Work task: Set down, please, exactly the lines below that run from the line with "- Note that" to the line with "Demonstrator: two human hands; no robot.", both lines included.

Records from a collection:
—————
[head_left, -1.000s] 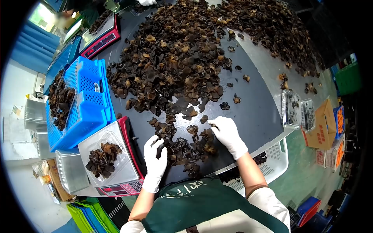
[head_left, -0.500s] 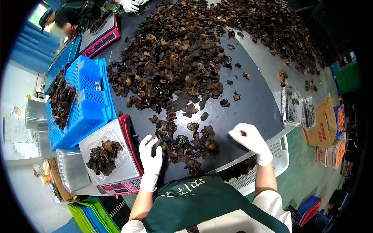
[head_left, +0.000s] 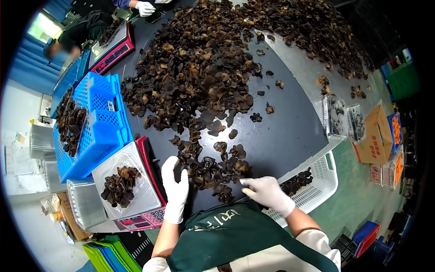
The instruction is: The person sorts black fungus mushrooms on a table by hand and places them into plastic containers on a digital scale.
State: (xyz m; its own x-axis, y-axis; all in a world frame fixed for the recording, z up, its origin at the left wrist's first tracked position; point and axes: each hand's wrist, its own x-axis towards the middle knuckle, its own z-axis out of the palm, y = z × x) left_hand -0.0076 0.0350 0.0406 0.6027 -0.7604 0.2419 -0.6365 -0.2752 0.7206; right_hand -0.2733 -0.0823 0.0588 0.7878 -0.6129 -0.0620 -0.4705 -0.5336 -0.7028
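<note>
My left hand [head_left: 175, 188], in a white glove, rests at the left edge of a small pile of wood ear mushrooms [head_left: 213, 170]. Its fingers are bent, with the thumb apart and nothing visible between them. My right hand [head_left: 268, 194], also gloved, is at the pile's lower right, fingers stretched toward it and apart. To the left, a scale [head_left: 146, 179] carries a clear plastic tray [head_left: 128, 158] with wood ear mushrooms [head_left: 119, 187] in it. Beyond my hands, a large heap of wood ear mushrooms [head_left: 190, 77] covers much of the dark tabletop [head_left: 290, 122].
A blue crate [head_left: 106, 136] stands left, beside stacked clear containers [head_left: 86, 204]. Below the table edge at right is a white basket [head_left: 324, 181] holding mushrooms. Clear boxes [head_left: 335, 117] sit at the table's right corner. Another person's gloved hand [head_left: 145, 8] is at the far side.
My right hand has moved left and down, from over the bare tabletop to the small pile, and its closed fingers have opened. My left hand has stayed nearly in place.
</note>
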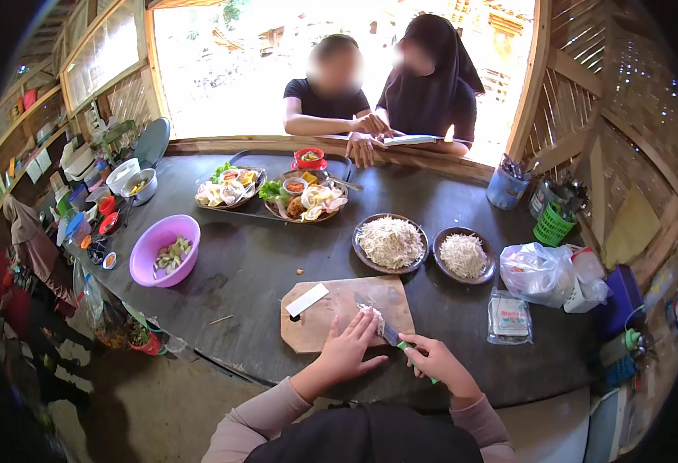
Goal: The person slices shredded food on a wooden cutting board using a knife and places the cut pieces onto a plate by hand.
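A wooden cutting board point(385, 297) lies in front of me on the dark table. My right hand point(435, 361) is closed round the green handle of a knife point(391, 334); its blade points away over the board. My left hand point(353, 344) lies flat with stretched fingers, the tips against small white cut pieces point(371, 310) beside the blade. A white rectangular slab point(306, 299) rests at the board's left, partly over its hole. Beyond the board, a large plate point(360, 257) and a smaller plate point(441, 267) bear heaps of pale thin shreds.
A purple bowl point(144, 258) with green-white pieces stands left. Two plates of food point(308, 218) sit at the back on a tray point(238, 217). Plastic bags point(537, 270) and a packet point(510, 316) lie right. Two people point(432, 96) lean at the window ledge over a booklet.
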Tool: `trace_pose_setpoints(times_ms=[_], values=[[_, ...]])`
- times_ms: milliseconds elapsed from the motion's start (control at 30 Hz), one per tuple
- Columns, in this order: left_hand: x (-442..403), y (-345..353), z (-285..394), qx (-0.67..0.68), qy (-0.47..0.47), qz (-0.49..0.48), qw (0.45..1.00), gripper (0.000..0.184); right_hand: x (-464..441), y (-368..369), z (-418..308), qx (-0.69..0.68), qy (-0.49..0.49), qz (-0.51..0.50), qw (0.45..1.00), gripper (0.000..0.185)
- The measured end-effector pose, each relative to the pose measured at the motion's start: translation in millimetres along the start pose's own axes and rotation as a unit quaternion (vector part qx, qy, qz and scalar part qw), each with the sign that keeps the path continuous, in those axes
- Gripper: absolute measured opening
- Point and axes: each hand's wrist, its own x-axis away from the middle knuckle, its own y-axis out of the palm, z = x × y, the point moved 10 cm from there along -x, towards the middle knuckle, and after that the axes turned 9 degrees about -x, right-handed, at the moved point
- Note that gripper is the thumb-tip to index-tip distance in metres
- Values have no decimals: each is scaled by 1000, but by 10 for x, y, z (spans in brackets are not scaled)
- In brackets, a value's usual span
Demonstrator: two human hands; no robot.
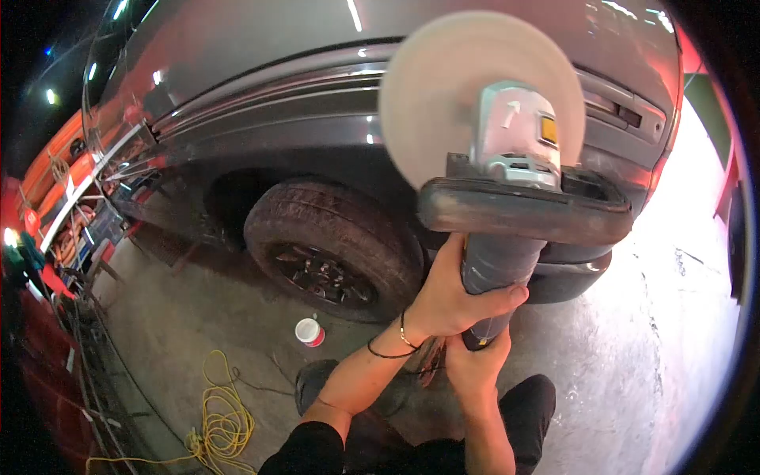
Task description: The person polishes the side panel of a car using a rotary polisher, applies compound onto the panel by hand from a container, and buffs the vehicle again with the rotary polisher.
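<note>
One polisher [514, 131] is facing the vehicle's [277, 63] side near its bumper corner, left hand [463, 299] wrapping its barrel, right hand [478, 366] gripping its lower end.

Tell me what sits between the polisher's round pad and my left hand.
The head view shows the tool's silvery head, then its wide black loop handle, between the round pad and your left hand.

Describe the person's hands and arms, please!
The left hand and right hand wear no gloves. Around the left wrist are thin dark bracelets with a shiny gold-coloured piece. The right wrist looks bare. A black sleeve shows on the left arm.
</note>
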Motion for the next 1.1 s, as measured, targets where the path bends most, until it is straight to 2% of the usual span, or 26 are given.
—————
Solved problem:
- Note that gripper is the thumb-tip to index-tip distance in metres
- Values have no decimals: each is scaled by 1000, but by 10 for x, y, z (spans in brackets are not scaled)
- In brackets, a value's usual span
Demonstrator: two human hands; no robot.

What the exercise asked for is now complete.